→ TASK INSTRUCTIONS
Without the pictures, repeat the listing character for character.

→ INFORMATION PROVIDED
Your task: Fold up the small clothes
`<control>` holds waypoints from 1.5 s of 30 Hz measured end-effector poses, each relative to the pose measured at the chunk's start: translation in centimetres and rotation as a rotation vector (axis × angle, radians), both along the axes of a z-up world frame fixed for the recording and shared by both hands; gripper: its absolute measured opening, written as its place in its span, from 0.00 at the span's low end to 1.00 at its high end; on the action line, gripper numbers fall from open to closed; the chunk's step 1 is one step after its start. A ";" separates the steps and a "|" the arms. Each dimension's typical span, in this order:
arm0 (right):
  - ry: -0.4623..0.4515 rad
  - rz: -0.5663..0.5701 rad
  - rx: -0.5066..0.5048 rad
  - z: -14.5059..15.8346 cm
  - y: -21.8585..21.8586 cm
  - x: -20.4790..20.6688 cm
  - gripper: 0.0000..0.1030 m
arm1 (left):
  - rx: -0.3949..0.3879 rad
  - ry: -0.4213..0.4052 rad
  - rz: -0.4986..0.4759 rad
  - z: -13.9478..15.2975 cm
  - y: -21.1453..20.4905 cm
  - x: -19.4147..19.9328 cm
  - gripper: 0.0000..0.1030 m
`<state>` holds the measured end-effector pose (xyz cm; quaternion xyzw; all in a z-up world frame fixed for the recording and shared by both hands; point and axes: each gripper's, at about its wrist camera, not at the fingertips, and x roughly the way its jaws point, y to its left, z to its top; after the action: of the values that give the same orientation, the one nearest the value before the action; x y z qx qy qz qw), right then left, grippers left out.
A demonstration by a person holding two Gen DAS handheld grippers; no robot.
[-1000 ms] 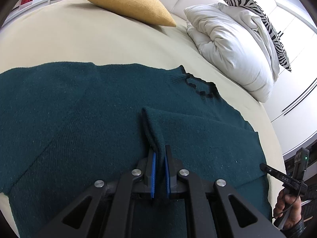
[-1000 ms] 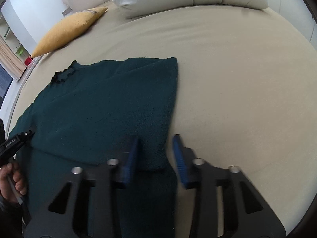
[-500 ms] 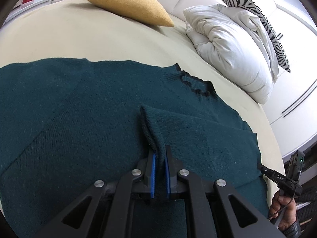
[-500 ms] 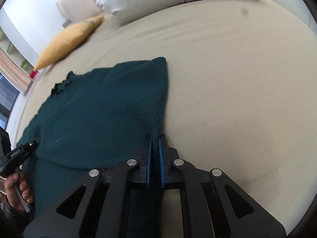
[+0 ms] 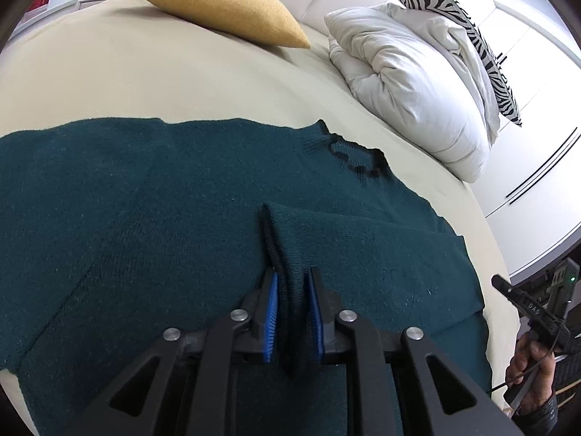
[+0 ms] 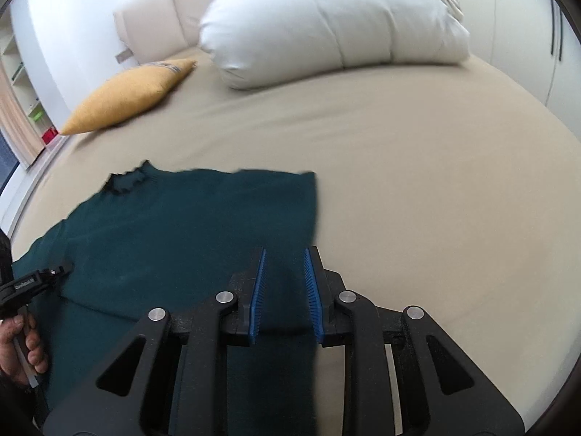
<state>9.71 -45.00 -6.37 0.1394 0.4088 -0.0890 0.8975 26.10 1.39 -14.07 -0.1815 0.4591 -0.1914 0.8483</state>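
One dark-green knit sweater (image 5: pixel 181 218) lies spread flat on the beige bed (image 5: pixel 145 80), neckline toward 1 o'clock in the left wrist view. One folded-over sleeve cuff (image 5: pixel 287 239) runs between the fingers of the left gripper (image 5: pixel 293 309); these have just been opening, with a gap visible on each side of the cuff, so the blue pads appear not to press it. The right gripper (image 6: pixel 285 290) hangs above the sweater's edge, its fingers just opened and apart, holding nothing; this view is motion-blurred. At the head of the bed: one mustard cushion (image 5: pixel 214 0) at 11 o'clock, one white pillow (image 5: pixel 410 87) and one zebra-striped pillow (image 5: pixel 461 25) at 1 o'clock.
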 end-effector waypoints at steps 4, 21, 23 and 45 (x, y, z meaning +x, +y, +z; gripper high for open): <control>0.146 0.033 0.031 -4.9 1.6 2.7 0.64 | -0.011 0.007 0.004 0.4 0.6 -0.2 0.24; -0.171 0.121 0.129 8.4 13.6 -9.6 0.68 | -0.180 -0.031 0.685 3.2 32.6 -16.1 0.59; -0.158 0.160 0.187 7.6 16.1 -10.4 0.68 | -0.285 -0.009 0.797 2.0 36.5 -18.0 0.59; -0.085 0.159 0.326 3.0 20.3 -15.8 0.67 | -0.206 -0.120 0.796 5.9 37.5 -13.8 0.07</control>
<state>-6.06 -24.66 -3.33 0.2537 0.3893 0.0555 0.8837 12.33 38.89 -8.16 -0.4173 0.2810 0.0964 0.8588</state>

→ WRITTEN RESPONSE
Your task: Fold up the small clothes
`<control>` holds waypoints from 1.5 s of 30 Hz measured end-effector poses, each relative to the pose measured at the chunk's start: translation in centimetres and rotation as a rotation vector (axis × angle, radians), both along the axes of a z-up world frame fixed for the recording and shared by both hands; gripper: its absolute measured opening, written as its place in its span, from 0.00 at the span's low end to 1.00 at its high end; on the action line, gripper numbers fall from open to closed; the chunk's step 1 is one step after its start. A ";" separates the steps and a "|" the arms. Each dimension's typical span, in this order:
arm0 (right):
  - ry: -0.4623..0.4515 rad
  - rz: -0.5663..0.5701 rad
  - rx: -0.5066..0.5048 rad
  - z: -14.5059..15.8346 cm
  - y: -21.8585..21.8586 cm
  - x: -20.4790..20.6688 cm
  - gripper: 0.0000..0.1030 m
arm1 (left):
  - rx: -0.3949..0.3879 rad
  - ry: -0.4213..0.4052 rad
  - rz: -0.4986..0.4759 rad
  - z: -13.9478..15.2975 cm
  - y: -21.1453..20.4905 cm
  - x: -19.4147..19.9328 cm
  - gripper: 0.0000..0.1030 m
`<state>` holds the measured end-effector pose (xyz cm; quaternion xyzw; all in a z-up world frame fixed for the recording and shared by both hands; point and axes: each gripper's, at about its wrist camera, not at the fingertips, and x roughly the way its jaws point, y to its left, z to its top; after the action: of the values that give the same orientation, the one nearest the value before the action; x y z qx qy qz qw), right then left, grippers left out.
A demonstration by a person holding two Gen DAS handheld grippers; no robot.
[-1000 ms] 
[-1000 ms] 
[-500 ms] 
[-500 ms] 
[+0 ms] 
[+0 ms] 
<state>9.71 -45.00 -6.37 0.1394 0.4088 -0.0890 0.8975 26.10 1.39 -14.07 -0.1815 0.4591 -0.1914 0.8483</state>
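One dark-green knit sweater (image 5: pixel 181 218) lies spread flat on the beige bed (image 5: pixel 145 80), neckline toward 1 o'clock in the left wrist view. One folded-over sleeve cuff (image 5: pixel 287 239) runs between the fingers of the left gripper (image 5: pixel 293 309); these have just been opening, with a gap visible on each side of the cuff, so the blue pads appear not to press it. The right gripper (image 6: pixel 285 290) hangs above the sweater's edge, its fingers just opened and apart, holding nothing; this view is motion-blurred. At the head of the bed: one mustard cushion (image 5: pixel 214 0) at 11 o'clock, one white pillow (image 5: pixel 410 87) and one zebra-striped pillow (image 5: pixel 461 25) at 1 o'clock.
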 end-effector waypoints at steps 4, 21, 23 and 45 (x, y, z meaning +x, +y, +z; gripper high for open): <control>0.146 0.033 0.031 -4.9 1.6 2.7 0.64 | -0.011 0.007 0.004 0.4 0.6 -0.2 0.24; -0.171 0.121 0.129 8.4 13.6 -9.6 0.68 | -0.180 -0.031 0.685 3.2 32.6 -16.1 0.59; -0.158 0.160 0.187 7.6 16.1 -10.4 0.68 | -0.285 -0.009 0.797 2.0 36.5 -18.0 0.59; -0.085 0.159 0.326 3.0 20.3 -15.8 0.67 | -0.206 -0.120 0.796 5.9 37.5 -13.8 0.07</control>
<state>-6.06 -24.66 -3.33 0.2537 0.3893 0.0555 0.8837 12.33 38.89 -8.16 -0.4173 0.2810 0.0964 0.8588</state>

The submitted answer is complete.